Required action. Below are the records. State how many of their lines contain "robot", with nothing else.

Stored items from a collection
+++
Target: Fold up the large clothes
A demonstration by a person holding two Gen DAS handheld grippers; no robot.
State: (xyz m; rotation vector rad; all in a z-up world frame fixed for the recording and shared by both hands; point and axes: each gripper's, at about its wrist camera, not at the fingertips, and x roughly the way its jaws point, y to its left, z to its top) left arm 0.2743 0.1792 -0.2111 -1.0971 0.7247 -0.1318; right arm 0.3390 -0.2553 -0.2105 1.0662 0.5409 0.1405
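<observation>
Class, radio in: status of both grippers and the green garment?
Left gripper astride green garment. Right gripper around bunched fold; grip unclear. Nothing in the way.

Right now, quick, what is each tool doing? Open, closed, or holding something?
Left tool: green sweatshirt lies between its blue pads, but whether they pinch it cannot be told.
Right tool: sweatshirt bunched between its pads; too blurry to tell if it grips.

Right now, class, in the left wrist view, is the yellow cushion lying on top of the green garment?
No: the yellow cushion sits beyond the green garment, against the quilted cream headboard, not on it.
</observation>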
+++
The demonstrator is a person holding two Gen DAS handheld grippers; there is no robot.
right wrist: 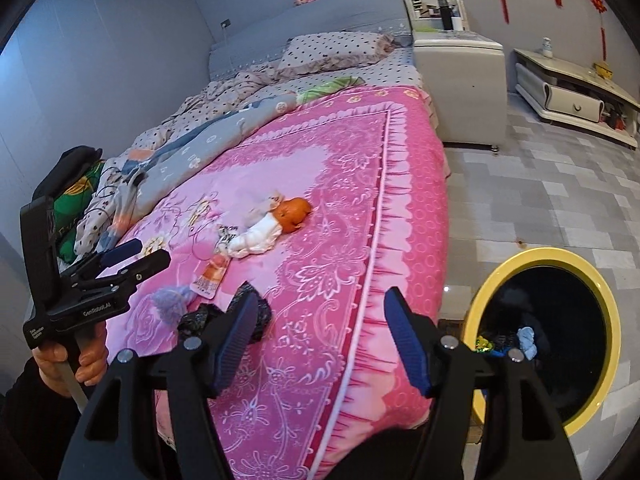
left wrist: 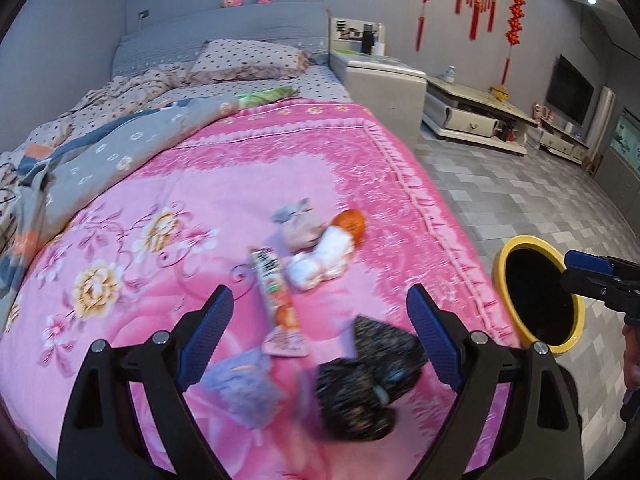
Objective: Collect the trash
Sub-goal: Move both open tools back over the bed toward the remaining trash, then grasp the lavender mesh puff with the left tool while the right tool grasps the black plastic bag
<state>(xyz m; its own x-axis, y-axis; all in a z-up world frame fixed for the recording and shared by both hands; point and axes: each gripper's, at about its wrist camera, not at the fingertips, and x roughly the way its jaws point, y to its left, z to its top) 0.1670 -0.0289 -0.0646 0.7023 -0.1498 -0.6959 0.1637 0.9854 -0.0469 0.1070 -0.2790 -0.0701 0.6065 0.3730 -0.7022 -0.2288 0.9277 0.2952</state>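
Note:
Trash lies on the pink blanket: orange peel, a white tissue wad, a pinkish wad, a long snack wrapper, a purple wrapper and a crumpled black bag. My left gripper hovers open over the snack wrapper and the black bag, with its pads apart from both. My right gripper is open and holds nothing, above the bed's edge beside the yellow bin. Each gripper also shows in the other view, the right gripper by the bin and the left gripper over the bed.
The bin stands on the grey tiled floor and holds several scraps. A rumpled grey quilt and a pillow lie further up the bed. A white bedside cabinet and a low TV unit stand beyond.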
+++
Result. 2